I’m paying for all of that. I thought I was doing fine and I didn’t need to keep up with my “maintenance”… but I was wrong. So very wrong.
I’ve been having a bit of trouble, lately, with my memory and reading. I’ve been mis-reading emails at work, which isn’t good. I put people through all kinds of extra work, because I don’t understand what I’m reading, or I miss some details. I need to just get in the habit of reading an email three or four times before I respond to it. Maybe I should read them out loud to myself.
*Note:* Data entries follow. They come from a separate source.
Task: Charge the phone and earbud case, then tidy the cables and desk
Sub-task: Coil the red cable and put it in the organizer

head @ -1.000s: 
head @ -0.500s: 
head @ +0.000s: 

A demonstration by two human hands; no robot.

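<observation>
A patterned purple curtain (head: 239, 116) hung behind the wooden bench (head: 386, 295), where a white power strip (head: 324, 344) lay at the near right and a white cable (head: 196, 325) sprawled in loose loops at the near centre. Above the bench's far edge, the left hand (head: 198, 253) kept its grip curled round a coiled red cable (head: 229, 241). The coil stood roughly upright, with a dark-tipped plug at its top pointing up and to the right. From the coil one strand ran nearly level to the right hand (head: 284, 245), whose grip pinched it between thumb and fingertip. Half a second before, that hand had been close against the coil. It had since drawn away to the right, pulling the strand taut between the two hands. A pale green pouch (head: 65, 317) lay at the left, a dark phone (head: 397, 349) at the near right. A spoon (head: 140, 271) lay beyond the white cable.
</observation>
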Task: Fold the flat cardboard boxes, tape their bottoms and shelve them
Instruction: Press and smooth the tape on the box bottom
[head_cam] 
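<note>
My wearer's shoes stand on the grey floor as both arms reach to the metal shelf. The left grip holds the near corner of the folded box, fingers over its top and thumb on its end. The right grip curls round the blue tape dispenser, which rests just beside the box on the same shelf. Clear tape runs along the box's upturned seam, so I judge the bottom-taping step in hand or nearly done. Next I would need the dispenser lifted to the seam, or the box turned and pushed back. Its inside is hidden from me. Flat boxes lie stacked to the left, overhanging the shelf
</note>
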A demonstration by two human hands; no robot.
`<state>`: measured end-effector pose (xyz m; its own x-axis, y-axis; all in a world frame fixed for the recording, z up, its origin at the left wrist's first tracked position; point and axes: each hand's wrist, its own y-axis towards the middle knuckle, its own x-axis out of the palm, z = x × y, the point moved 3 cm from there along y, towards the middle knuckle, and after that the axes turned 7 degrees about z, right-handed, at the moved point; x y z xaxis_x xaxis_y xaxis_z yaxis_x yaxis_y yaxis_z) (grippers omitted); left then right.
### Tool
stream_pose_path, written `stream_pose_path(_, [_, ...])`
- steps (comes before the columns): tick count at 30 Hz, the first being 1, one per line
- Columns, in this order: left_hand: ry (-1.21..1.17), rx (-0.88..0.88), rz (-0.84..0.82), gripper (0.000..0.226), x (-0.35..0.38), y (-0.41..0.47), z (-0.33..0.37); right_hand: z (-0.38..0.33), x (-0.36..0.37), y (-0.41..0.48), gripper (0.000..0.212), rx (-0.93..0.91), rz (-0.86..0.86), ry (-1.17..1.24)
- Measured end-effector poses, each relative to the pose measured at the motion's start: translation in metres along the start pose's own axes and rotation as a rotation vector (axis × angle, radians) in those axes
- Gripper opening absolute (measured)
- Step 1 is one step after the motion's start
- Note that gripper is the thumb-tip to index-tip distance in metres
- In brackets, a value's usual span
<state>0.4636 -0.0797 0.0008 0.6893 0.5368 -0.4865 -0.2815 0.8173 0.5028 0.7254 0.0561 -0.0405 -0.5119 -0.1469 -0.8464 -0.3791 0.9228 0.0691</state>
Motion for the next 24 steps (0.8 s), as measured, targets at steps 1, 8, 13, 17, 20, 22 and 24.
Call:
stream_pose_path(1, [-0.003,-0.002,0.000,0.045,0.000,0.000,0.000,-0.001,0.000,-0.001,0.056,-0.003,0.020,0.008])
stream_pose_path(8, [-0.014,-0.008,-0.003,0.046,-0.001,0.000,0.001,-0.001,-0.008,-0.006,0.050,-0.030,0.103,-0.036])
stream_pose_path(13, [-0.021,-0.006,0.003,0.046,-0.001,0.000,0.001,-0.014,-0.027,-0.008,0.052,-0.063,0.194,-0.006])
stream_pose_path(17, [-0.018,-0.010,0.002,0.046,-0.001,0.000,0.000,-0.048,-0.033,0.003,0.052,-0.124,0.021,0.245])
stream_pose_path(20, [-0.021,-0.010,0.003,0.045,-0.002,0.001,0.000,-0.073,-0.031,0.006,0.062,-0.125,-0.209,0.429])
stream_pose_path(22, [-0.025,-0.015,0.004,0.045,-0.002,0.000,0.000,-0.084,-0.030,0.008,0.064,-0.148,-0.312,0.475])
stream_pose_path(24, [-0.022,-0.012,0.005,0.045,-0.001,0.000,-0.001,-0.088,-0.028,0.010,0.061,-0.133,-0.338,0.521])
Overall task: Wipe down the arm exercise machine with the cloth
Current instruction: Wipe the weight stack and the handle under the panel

I also got a text from a former co-worker last week, and I completely forgot who they were. They were at a conference I was supposed to attend, but couldn’t because of my dentist appointment (it went well, by the way – but my spouse wasn’t feeling up to eating out, so we just came home and I cooked us some fresh steaks, which was just as good as eating out — maybe better). Anyway, I got this text from someone saying “Are you here? We are –” and then they listed the names of the other people I used to work with. But because they didn’t put commas between the names, I thought it was all one name, and it didn’t look familiar to me. And didn’t I look like an idiot, texting back “Um, I think you have the wrong number. I have no idea who you are.”
So much for that.
I dunno, I kind of feel like I’ve been going backwards over the past weeks and months. My memory isn’t as great as I’d like it to be, and I keep missing small details in conversations. I also have lost ground on the stuff I’m managing at work, and I’ve gotten lost in the weeds of all the details. Big picture thinking is not my strong suit, these days.
Of course, it doesn’t help when you’re being threatened with layoffs, and you don’t know where you’re going to be in a few months’ time. I totally dodged a bullet on the most recent round of layoffs, but supposedly there will be more. And it’s tough to not let it bother me. I’m the sole breadwinner for my household. I have a mortgage and bills to pay, food to buy, and my spouse’s business to keep stable. My spouse does a good job at what they do, the market just isn’t always there for their products & services, and there have been issues with customers not paying, so that’s a problem.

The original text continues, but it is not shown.